The major thing, if I had to pare it down to one major thing, that motivated me to do my first and best-known work as an independent creator was this: I wanted to write a story about an incubus with a positive spin that didn't paint him as monstrous or unattractive, because pretty much each and every story I'd ever seen up to that point did that. I combined it with my love of satire and irreverent humor, my hatred of censorship, and my irritation with stories where pretty people have great relations and somehow still manage to be miserable about that and everything else.
Ultimately we're the main people who should believe in what we're doing, or else why do it? It's not like we get fabulous bonuses from this career, unfortunately, in most cases. But some of the benefits make it very much worth it, like touching the life of another and changing it for the better. Or giving them some feeling like they're not alone, or that it's okay to have interests they think of as strange...because of their circumstances, surroundings, or upbringing. We can show others that what they've been told and exposed to is not the whole universe. There's much more to it than that.
In fact, I'm still doing comics even though that first solo series ended. I even had several false starts that didn't lead to anything in particular before deciding on Demoniac Verse, but I don't regret that experience. I learned, I developed, I still managed to touch lives, even if I didn't accomplish my desired goals with those projects. And even if I ended up moving on and putting them aside, they still helped me to come to a place where I could believe in what I have ended up doing with Demoniac Verse.

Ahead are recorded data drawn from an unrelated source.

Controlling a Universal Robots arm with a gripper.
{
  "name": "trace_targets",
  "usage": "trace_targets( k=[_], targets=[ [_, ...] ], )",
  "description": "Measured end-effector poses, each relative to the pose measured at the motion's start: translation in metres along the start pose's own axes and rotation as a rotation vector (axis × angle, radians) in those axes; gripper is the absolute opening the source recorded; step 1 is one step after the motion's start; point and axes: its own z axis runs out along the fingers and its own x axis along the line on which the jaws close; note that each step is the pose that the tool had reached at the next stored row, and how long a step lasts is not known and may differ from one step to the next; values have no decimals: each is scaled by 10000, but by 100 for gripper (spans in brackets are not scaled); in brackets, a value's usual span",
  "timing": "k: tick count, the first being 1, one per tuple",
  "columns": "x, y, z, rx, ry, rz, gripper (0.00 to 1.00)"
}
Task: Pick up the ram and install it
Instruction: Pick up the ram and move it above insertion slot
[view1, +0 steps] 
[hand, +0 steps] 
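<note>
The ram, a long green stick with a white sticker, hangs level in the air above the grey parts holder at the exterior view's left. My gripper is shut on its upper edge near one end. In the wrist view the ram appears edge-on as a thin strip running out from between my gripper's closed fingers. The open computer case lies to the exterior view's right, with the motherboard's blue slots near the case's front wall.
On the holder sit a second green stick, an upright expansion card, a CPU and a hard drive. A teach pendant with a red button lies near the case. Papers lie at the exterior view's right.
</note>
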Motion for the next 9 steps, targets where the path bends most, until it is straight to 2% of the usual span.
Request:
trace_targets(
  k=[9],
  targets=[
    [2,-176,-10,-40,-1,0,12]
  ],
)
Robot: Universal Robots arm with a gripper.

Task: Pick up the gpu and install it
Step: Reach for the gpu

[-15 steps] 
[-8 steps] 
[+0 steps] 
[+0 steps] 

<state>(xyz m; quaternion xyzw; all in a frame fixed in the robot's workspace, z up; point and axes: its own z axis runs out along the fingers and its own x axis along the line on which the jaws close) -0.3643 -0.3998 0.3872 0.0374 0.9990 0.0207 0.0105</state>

And as for it, I believe in it because there just aren't any comics I know with characters the same style as mine -- most aren't even similar -- or the same sort of dark fantasy approach tinged with humor, horror, sexy stuff, and perhaps above all, at least for me...gay characters who aren't treated either like OH MY GOD YOU'RE GAY or alternatively, a barge of medical waste. They just...are what they are. And the characters who aren't gay are who and what they are. I fancy it a mature approach to orientation, to sex and relationships, and other things, and I like to think that at least some readers are empowered and encouraged by this presentation. So it makes me believe more in what I do.
I also really love iyashi-kei or "healing genre" stories, so I try to incorporate elements of a healing feel in my own stories from time to time. I like to help people feel better by enjoying my work.
Basically the biggest thing that keeps me believing is that I have an audience cheered by my work who enjoy what I do. I'm glad of that and grateful for it. And as @AnnaLandin so rightly said, fanworks are like playing with someone else's toys; I'd rather tell my own story, even if it might have similar characters. And even if they're close, I can make a commentary or analysis out of it rather than simply celebrating someone else's creative expression. Either way, I feel putting in the work to develop my own world, setting, and characters to populate it, is worth doing for my own satisfaction, to express my own perspective rather than simply bringing my perspective to someone else's who -- in most cases in fanworks -- has simply cultivated an idea anticipated to be likely profitable.